[Aim of the exercise]
Below are entries; work out how many of their lines include the string "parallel", and reply with the number only.

================================

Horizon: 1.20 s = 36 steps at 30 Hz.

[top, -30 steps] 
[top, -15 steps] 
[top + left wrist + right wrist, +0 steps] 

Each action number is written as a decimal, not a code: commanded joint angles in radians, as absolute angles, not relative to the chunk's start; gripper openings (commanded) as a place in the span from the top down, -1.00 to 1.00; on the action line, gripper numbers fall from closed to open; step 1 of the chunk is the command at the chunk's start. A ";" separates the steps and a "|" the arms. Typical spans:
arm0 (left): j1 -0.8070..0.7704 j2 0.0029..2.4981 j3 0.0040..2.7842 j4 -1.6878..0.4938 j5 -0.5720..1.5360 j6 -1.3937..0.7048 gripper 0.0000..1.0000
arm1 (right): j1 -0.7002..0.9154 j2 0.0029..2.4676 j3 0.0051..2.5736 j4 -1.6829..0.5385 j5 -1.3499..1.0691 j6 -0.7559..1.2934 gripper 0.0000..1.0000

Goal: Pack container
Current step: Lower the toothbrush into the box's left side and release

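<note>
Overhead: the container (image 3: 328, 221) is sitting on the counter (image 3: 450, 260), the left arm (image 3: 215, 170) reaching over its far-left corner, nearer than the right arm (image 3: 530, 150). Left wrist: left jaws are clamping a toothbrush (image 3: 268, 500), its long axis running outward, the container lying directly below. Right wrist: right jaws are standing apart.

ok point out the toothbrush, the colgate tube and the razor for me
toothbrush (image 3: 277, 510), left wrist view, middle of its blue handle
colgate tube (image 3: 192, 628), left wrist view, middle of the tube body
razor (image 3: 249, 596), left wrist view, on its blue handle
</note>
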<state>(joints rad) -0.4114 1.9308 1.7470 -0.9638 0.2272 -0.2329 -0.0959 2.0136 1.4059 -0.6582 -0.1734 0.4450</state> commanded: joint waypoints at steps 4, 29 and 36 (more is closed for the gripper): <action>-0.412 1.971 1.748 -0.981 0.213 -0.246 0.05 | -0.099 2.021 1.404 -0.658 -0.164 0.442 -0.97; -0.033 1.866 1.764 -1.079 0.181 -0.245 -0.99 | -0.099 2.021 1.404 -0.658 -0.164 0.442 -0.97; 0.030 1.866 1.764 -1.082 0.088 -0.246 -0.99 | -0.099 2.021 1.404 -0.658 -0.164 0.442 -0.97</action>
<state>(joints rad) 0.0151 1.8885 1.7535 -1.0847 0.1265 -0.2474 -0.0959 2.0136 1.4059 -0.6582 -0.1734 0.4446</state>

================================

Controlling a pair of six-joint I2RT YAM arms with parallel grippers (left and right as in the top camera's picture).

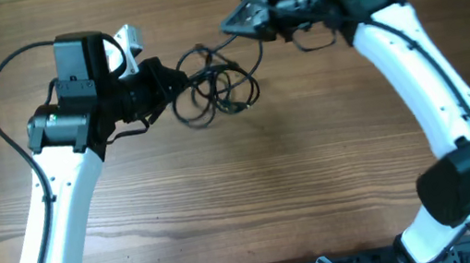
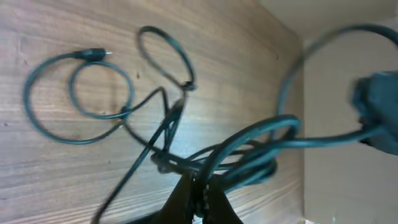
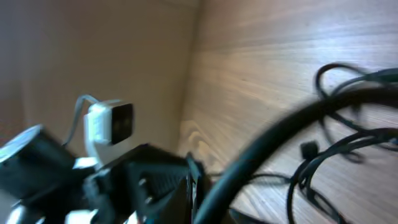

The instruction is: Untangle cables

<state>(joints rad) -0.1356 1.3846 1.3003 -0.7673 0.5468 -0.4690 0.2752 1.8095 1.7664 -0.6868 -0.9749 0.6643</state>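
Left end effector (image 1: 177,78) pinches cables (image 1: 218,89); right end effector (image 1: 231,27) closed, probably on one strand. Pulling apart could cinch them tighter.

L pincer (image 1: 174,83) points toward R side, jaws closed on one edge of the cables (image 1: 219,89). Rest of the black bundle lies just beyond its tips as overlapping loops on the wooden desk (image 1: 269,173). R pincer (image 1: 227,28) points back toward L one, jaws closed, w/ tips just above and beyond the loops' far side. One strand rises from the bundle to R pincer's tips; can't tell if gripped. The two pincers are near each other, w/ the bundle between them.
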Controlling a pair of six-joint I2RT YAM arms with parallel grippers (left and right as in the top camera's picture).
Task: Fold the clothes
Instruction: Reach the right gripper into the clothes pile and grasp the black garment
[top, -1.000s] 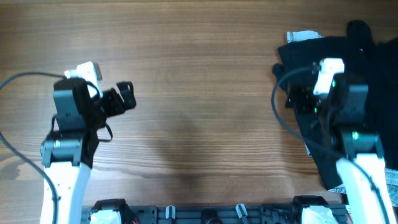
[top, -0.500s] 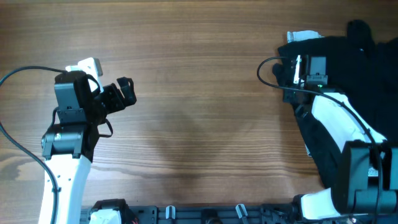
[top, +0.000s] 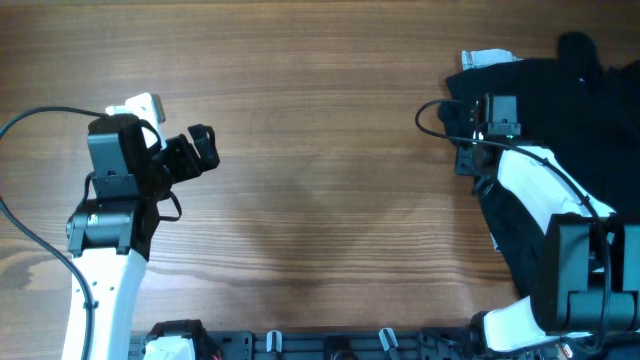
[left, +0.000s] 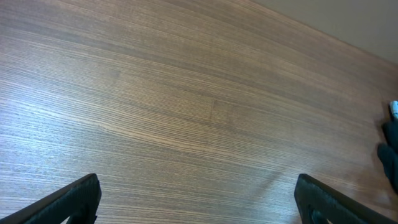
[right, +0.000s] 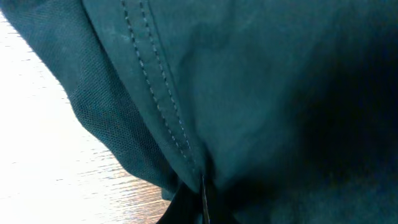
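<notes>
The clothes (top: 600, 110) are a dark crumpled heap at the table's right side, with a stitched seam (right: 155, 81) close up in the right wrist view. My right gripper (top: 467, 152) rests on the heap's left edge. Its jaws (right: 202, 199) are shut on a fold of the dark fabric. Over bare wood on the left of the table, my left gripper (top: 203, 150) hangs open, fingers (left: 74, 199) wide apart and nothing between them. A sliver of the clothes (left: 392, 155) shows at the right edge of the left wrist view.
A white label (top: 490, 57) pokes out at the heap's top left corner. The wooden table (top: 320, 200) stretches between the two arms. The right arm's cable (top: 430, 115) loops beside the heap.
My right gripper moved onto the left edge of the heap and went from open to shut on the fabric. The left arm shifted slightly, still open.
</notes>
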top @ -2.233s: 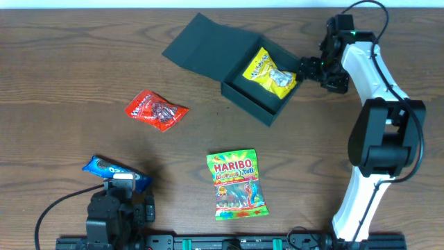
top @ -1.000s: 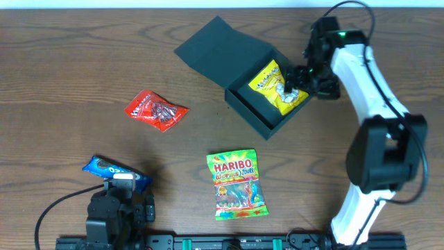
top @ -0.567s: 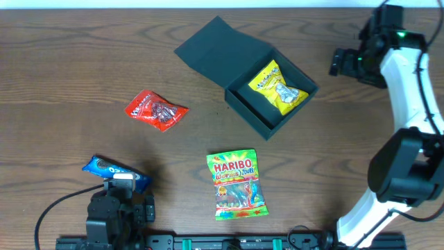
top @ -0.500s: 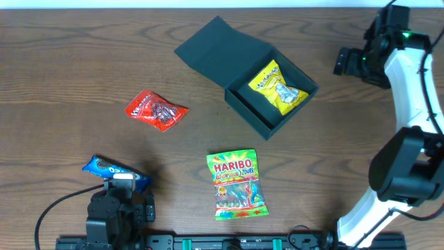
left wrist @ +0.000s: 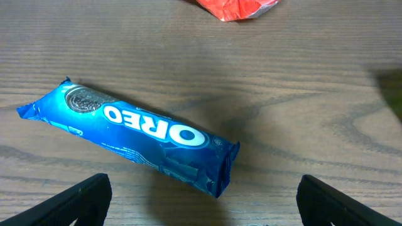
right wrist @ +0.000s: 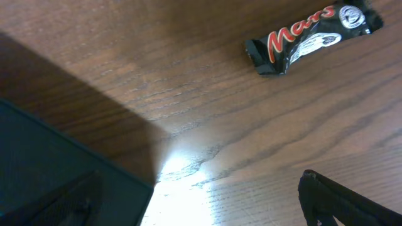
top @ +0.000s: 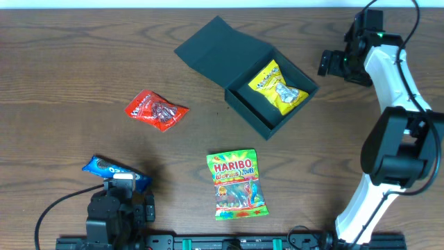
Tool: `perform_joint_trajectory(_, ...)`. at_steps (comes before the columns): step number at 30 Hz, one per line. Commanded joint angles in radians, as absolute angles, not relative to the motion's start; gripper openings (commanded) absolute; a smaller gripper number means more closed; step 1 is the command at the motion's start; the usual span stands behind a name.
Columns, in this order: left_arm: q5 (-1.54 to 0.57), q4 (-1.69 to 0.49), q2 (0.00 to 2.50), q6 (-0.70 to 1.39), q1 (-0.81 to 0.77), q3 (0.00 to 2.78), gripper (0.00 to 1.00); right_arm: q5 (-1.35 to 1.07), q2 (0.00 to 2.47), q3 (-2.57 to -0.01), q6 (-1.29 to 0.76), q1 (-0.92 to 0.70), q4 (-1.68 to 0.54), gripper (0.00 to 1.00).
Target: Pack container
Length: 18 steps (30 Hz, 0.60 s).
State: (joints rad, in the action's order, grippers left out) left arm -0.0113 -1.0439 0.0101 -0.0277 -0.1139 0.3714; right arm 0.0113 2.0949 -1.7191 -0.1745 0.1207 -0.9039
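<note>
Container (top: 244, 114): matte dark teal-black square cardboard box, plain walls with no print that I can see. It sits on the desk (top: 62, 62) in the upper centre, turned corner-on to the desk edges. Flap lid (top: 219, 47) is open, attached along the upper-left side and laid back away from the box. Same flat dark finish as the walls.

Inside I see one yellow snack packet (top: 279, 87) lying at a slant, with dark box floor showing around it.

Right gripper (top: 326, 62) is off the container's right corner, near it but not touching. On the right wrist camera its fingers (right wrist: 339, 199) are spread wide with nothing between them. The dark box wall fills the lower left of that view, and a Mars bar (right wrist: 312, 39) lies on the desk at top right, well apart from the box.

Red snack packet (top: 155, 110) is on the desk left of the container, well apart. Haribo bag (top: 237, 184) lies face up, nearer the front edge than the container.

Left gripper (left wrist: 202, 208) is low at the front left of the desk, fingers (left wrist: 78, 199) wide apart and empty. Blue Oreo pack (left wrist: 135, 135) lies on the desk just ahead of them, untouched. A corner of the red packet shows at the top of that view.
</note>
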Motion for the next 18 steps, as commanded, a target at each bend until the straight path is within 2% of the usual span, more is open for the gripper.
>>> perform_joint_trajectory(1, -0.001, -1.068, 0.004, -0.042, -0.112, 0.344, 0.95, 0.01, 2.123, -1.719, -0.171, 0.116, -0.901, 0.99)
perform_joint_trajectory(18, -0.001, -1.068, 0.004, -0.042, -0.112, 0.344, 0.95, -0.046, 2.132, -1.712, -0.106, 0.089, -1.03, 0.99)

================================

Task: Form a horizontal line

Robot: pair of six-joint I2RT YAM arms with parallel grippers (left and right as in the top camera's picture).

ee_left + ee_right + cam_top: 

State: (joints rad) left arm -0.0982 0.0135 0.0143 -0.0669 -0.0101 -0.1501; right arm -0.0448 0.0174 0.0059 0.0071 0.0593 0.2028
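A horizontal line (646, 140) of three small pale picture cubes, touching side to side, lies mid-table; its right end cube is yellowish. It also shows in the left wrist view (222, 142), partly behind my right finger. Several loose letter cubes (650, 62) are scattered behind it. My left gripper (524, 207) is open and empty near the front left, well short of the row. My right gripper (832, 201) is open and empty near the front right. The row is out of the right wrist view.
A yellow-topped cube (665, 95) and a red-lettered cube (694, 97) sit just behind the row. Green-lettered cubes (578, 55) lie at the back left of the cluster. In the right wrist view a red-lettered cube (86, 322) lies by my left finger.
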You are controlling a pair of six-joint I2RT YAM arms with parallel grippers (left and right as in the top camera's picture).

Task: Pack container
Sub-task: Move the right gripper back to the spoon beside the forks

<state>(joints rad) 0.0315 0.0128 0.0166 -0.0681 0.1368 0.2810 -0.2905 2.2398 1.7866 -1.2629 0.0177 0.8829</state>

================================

[The answer]
4